There are already plans for a second similar facility in the state of Espírito Santo in the south-east of Brazil.

Large-scale production of biofuels from land-based crops has become increasingly controversial due to concerns that it leads to the destruction of forests, pushes up food prices and actually increases greenhouse gas emissions. Using algae means the SAT plant will not require growing any crops that will compete with food crops for land and water.

According to the company, algae is quick to mature and much more efficient for biofuel production than corn or soybeans.

Dr Joachim Grill, CEO of SAT, said his company’s technology can achieve cost and environmental advantages over fossil fuels, “all without using either arable land or food crops.”

SAT has also produced upright bioreactors where algae can develop in a controlled environment perforated by sunlight, thereby avoiding the huge surface area demands and potential dangers involved with previously used open pools.

In a further pioneering step, carbon dioxide (CO₂) emitted during ethanol production, which would otherwise go to waste, will be used to speed up photosynthesis.

“For each ethanol litre produced, one kilogram of CO₂ is released in the atmosphere. We are going to take this CO₂ to feed our plant,” said Rafael Bianchini, head of SAT’s Brazilian subsidiary.

The plant is expected to use 5% of CO₂ emissions from ethanol production to begin with, but SAT says the figure will rise with time.

However, Anders Dahlbeck, biofuels expert at ActionAid, said that other countries should remain cautious about seaweed biofuel until proper sustainability research has been carried out.

“To avoid negative impacts, countries and regional blocs such as the European Union need to put in place rigorous regulatory frameworks before production of algae-based biofuels,” he said. “These should include human rights impact assessments and a robust life cycle analysis of the entire production cycle to ensure that production does not have negative social and climate impacts.”

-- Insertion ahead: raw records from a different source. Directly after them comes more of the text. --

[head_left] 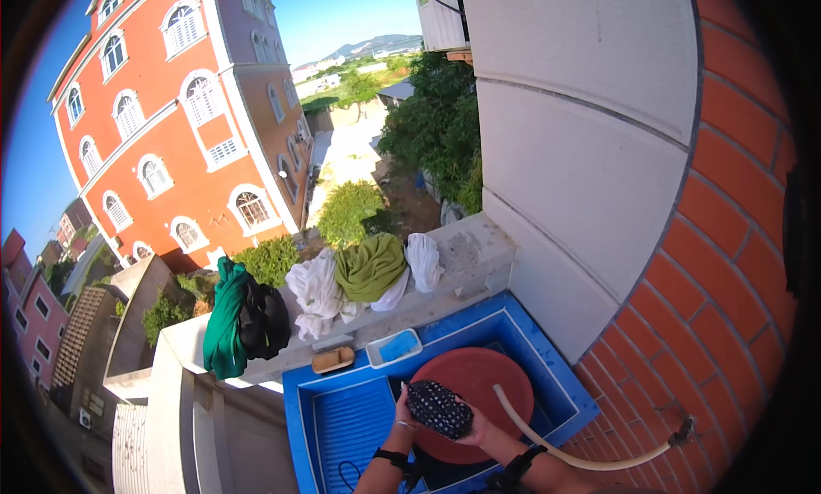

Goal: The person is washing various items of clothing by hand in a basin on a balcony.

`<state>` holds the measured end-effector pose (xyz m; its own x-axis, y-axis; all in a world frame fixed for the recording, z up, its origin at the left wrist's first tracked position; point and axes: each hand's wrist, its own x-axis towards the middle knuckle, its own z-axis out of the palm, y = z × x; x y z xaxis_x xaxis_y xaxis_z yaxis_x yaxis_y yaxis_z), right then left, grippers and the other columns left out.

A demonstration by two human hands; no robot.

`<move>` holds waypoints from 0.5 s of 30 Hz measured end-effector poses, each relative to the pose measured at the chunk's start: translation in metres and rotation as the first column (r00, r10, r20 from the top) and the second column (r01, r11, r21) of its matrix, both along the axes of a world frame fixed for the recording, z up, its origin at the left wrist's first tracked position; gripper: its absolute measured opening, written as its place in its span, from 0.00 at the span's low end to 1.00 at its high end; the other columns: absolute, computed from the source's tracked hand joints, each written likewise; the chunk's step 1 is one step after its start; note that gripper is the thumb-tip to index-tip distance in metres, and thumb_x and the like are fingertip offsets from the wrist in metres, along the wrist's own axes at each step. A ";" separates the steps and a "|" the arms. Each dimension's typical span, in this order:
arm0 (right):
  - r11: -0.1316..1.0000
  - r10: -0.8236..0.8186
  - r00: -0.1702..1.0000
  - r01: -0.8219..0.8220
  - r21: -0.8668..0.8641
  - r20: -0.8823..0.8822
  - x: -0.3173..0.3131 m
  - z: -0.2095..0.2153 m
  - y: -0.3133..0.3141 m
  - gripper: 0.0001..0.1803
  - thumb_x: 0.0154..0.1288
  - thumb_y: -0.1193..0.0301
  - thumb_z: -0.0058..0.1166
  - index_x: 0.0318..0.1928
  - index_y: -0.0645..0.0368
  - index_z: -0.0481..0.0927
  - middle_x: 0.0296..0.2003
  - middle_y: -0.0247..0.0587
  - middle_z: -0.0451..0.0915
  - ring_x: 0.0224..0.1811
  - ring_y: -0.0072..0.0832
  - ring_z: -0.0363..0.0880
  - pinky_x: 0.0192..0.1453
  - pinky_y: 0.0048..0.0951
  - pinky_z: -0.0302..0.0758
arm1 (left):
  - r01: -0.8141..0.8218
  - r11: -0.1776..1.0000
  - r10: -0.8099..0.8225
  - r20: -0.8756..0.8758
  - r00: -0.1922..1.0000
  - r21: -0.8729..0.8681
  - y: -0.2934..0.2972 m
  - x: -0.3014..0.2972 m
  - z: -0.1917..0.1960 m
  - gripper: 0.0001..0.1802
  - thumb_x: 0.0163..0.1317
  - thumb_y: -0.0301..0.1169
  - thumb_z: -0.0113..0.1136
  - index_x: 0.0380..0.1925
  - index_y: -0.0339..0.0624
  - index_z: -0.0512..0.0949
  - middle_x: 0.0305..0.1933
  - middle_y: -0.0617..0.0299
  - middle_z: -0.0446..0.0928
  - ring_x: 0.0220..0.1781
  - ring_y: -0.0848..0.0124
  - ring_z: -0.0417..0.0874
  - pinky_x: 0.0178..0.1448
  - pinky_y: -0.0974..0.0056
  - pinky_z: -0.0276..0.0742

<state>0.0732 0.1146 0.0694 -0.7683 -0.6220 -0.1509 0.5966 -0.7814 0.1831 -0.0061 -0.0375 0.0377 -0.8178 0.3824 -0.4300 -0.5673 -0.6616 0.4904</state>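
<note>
Between my two hands is a bunched black cloth with white dots [440, 409], held above a round red basin [462, 366]. My left hand [403, 408] grips its left side, and my right hand [479, 427] closes on its lower right side. The basin sits inside a blue laundry sink [560, 391], whose ribbed washboard [355, 425] lies to the left of my hands. A cream hose [547, 447] bends over the basin's right rim, its open end resting inside. Dark straps circle both my wrists.
On the ledge [470, 259] behind the sink lie a green cloth [372, 270], white cloths [316, 289], a black cloth [263, 321] and a teal cloth [224, 323]. A wooden brush [333, 360] and white tray [395, 349] rest nearer. The hose joins a tap [682, 431] on the brick wall [676, 323].
</note>
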 end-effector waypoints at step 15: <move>0.352 0.495 0.868 -0.244 0.904 0.042 -0.022 -0.005 0.003 0.22 0.49 0.67 0.58 0.45 0.63 0.69 0.40 0.39 0.75 0.42 0.28 0.74 0.43 0.33 0.73 | 0.377 0.879 -0.280 0.325 0.903 -0.293 0.006 -0.027 0.000 0.25 0.46 0.49 0.57 0.33 0.38 0.75 0.31 0.54 0.77 0.33 0.62 0.79 0.40 0.58 0.75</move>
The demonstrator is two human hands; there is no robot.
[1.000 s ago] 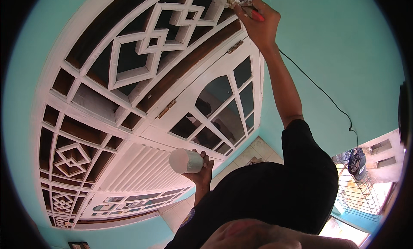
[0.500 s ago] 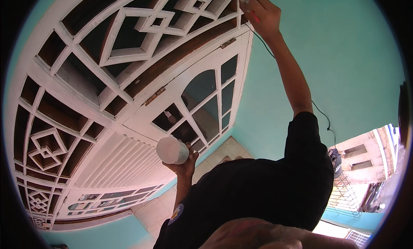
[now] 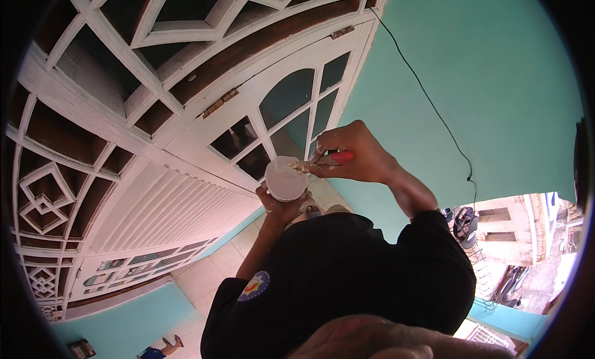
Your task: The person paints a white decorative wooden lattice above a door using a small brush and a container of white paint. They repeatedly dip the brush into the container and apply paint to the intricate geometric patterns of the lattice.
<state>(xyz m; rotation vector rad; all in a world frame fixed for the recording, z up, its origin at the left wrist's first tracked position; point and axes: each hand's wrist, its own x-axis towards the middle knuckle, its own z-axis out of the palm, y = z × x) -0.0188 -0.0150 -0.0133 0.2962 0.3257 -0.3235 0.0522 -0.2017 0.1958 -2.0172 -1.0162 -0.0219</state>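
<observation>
My left hand [image 3: 280, 205] holds a small white cup [image 3: 286, 178] of white paint or putty in front of my chest. My right hand [image 3: 357, 154] grips a red-handled brush [image 3: 327, 160], and its pale tip rests at the cup's rim. Both hands are close together, in front of a white double door [image 3: 273, 120] with arched glass panes. White smears cover the fingers of my right hand. My black sleeves and shirt [image 3: 347, 278] fill the lower middle of the view.
A white lattice transom [image 3: 111, 67] with brown backing spans the upper left. A teal wall [image 3: 471, 80] carries a thin black wire [image 3: 434, 111]. Pale floor tiles [image 3: 204, 272] lie far below. Buildings and a railing [image 3: 496, 247] show at the right.
My right hand has come down from high on the door frame to the cup. The left hand with the cup has risen slightly, and the view has tilted downward.
</observation>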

Construction of the Brazil plant is due to be completed before the end of the year and the plant could be operational shortly afterwards.

SAT was awarded the Brazilian Bioenergy Innovation of the Year 2012 award for its work with Grupo JB, which the judging panel said could provide a major boost for commercialisation of microalgae-based biofuels worldwide.

Brazil is the second biggest producer of biofuels after the US.